Four hours after their Darwin diversion, McCartney, Lennon, George Harrison and fill-in drummer Jimmy Nicol (Ringo Starr, who had tonsilitis, was reunited with the group in Melbourne), landed in rain-soaked Sydney and the frenzy began. Television covered every moment of their arrival. Fans crowded happily in the rain for a glimpse of their favourite Beatle as the four young men huddled under umbrellas.

The country had never known anything like it. Everyone had an opinion about the Beatles. It became a national obsession and the press coverage knew no bounds. There is nothing of the Beatles' time in Australia that has not been documented; no comb of the hair, no witty aside, no opinion of the girl who took the towels up to their hotel rooms. All that's left is the nostalgia of those who were there or saw the drama unfold on TV or in the newspapers.

"It had more to do with who we were than who they were," says Baker, who was 12 at the time. "I'm not saying it wouldn't have happened for Gerry and the Pacemakers... but we were this far-flung colony. We were linked to the world by these two week old newsreels. Somehow in the Beatles we saw our entry into the big, wide, exciting world.

"I think it almost legitimised us as a nation in the postwar period. We'd had the Queen with her pearls and twin-set, so we weren't entirely forgotten. But this was something incredibly exciting coming to visit us."

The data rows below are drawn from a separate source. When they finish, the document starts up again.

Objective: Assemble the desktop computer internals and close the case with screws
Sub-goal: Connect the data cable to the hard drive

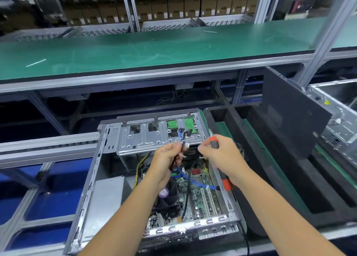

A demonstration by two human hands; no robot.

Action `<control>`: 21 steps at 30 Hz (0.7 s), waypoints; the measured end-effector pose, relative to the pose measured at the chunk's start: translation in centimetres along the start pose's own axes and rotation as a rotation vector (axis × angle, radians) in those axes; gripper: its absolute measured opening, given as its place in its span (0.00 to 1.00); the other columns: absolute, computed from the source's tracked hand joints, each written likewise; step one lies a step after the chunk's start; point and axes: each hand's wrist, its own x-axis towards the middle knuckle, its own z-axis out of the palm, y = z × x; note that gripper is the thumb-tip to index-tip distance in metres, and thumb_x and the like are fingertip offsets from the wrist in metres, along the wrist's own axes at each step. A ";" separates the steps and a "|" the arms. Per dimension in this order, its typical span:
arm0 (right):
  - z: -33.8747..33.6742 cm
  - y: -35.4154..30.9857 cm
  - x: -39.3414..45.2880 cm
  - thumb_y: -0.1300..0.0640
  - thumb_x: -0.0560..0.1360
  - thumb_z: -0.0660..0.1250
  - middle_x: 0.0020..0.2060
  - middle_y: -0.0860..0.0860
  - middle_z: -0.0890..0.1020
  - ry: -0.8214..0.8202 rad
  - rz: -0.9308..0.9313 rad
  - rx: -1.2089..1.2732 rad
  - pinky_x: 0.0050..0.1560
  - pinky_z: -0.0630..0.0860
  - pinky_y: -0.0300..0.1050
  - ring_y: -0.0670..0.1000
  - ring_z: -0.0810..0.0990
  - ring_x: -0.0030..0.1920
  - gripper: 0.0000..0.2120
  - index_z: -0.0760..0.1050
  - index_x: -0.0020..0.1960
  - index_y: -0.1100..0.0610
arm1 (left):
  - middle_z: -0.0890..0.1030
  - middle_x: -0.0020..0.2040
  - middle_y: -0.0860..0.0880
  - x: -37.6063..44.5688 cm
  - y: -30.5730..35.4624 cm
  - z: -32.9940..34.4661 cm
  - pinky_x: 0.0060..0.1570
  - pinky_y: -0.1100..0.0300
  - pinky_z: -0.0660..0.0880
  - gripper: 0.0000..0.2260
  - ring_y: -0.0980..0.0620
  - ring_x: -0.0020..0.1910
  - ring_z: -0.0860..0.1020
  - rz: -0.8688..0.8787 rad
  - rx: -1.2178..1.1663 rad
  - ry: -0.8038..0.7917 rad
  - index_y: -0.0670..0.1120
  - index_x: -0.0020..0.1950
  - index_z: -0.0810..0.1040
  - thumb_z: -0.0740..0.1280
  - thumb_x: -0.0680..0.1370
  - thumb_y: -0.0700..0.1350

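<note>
Head view: open case [154, 180] sits lower centre, side panel [293, 116] propped at right, not yet fitted. Cable bundle [178, 151] is pinched by left hand [166, 157]; screwdriver [220, 165] is gripped in right hand [222, 155]. Cable tidying judged in hand; bundle to be secured next, then panel screwed on.

The left hand [167, 160] covers the part of the cable bundle [182, 146] it grips, so how many wires pass through the fist cannot be told. The right hand [222, 157] hides the middle of the screwdriver [225, 182]; only its two orange ends show, and its tip is out of sight. Both forearms cover part of the motherboard [199, 196] and half of the fan [167, 197]. The case [87, 197] is cut off at the bottom edge. The second case [336, 120] runs off the right edge. Labels on the boxes [173, 6] are blurred.
</note>
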 end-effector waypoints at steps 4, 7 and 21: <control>1.6 -0.9 1.4 0.58 0.76 0.72 0.30 0.50 0.79 -0.062 -0.006 0.130 0.23 0.66 0.35 0.43 0.68 0.21 0.04 0.78 0.49 0.56 | 0.75 0.31 0.49 0.0 0.0 0.1 0.31 0.64 0.66 0.09 0.55 0.29 0.70 0.028 0.048 -0.064 0.42 0.42 0.80 0.65 0.77 0.45; 2.1 -1.2 2.1 0.60 0.76 0.72 0.23 0.45 0.78 -0.139 0.042 0.171 0.22 0.65 0.35 0.45 0.66 0.21 0.05 0.77 0.49 0.58 | 0.76 0.34 0.47 -0.2 0.1 0.1 0.32 0.63 0.66 0.08 0.54 0.30 0.70 0.043 0.076 -0.070 0.41 0.44 0.80 0.63 0.79 0.41; 0.7 0.0 3.7 0.62 0.76 0.67 0.26 0.49 0.65 -0.056 -0.040 -0.099 0.29 0.63 0.41 0.50 0.63 0.28 0.09 0.71 0.38 0.56 | 0.81 0.37 0.40 0.0 0.2 0.4 0.31 0.63 0.75 0.11 0.51 0.29 0.78 0.103 0.127 -0.001 0.39 0.46 0.80 0.59 0.82 0.36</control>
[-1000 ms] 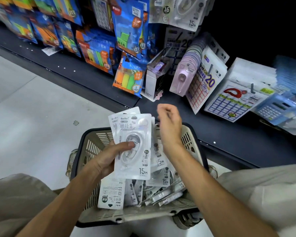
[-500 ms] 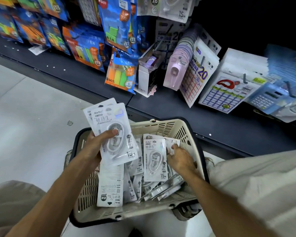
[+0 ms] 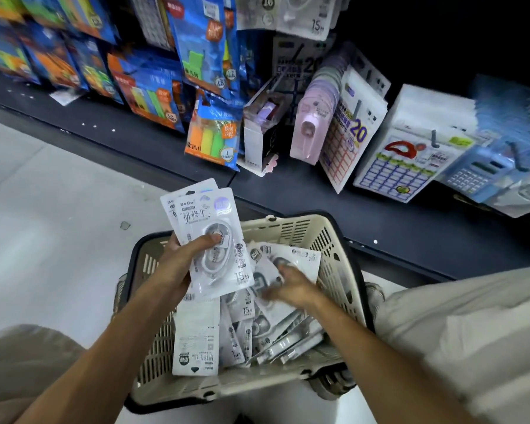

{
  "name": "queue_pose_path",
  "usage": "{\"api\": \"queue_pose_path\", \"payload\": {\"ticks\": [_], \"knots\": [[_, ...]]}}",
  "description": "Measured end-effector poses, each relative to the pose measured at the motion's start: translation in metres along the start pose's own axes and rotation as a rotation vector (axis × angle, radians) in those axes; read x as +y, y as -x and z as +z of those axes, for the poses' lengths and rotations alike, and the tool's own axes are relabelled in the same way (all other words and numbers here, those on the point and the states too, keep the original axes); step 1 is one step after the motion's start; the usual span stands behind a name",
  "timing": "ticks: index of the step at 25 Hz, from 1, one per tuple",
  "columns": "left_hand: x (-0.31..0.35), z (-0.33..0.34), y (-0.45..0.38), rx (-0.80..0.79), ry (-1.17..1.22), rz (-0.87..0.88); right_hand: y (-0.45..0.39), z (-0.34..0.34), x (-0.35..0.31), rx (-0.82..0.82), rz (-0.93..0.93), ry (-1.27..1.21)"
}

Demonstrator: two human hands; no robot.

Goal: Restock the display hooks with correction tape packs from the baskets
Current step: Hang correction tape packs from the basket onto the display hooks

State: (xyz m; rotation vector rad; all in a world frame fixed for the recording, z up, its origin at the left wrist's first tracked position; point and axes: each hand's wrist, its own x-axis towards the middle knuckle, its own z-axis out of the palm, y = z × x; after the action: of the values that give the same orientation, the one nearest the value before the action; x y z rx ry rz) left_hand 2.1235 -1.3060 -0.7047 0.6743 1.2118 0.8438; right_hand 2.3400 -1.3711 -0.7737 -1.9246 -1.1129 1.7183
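Note:
A beige plastic basket with a dark rim sits on the floor between my knees, holding several white correction tape packs. My left hand grips a small stack of packs upright above the basket's left side, thumb across the front blister. My right hand is down in the basket, blurred, fingers on a loose pack; whether it grips that pack I cannot tell. More correction tape packs hang at the top of the display.
A dark low shelf runs diagonally behind the basket. On it and on hooks above hang blue highlighter packs, a pink tape dispenser, sticker sheets and calculators. Pale floor lies to the left.
My right hand dropped from above the basket down into it and now moves among the loose packs. My left hand keeps its stack, lifted slightly left.

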Motion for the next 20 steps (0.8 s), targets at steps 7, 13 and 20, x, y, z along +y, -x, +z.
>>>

The reason it was the Beatles and not Gerry and the Pacemakers or any other British act was down to one man, promoter Kenn Brodziak. The Melbourne impersario, who died last week, brought the Beatles to Australia for the ridiculous fee of £1,500 a week, manager Brain Epstein honouring an agreement he had made with Brodziak before Beatlemania really took hold.

Of course, the shows placed a poor second to the hysteria that went with them. Every one of the 32 gigs in Australia and New Zealand was drowned out by the crowd, the band's inadequate equipment unable to register any noise beyond the front few rows. For the 28 minutes of each performance the Beatles spent much of it out of tune and out of time, unable to hear themselves above the cacophony that welcomed even the slightest movement or gesture from the stage.

Off stage they endeavoured to have as much fun as they could, but most of that was spent trapped in their hotels or fending off the press. There were civic receptions, where the glitterati got their few minutes with the stars, and there was even a party to celebrate Paul McCartney's 22nd birthday. Girls were more readily invited into the inner sanctum than boys.

DJ Bob Rogers, then working for Sydney radio station 2SM and now at 2CH, spent the entire period on the road with the Beatles. Acoording to him, the group coped better with the ordeal then he did.

"At that stage [of their career] they didn't mind. They had a great zest for life and a lot of testosterone. It was all a big hoot to them. [But] it was the closest I ever came to losing the plot."

All in all it was an exhausting three weeks for the group, but for Australia, things would never be the same. Today the Beatles phenomenon seems slightly surreal. How could almost an entire city be provoked into leaving their homes just in the hope of catching a glimpse of four shaggy-headed musicians from Liverpool?

Such fanatical behaviour in Australia or anywhere else is unlikely to be repeated. Pop groups, while they will always have some relevance, are not the cultural icons that the times dictated in the '60s. We live in a world where music is just another facet of youth culture and not quite the escape route from the parental attitudes that it once was. Today's mums and dads like rock music too.

"There have been many attempts to convince us that it is happening again or that it could happen," Baker says of Beatlemania, citing as an example how the band Kiss were hailed as the new Beatles when they waved from the balcony of Sydney Town Hall in 1980. "But forget it. We will never be so open to a situation like that ever again."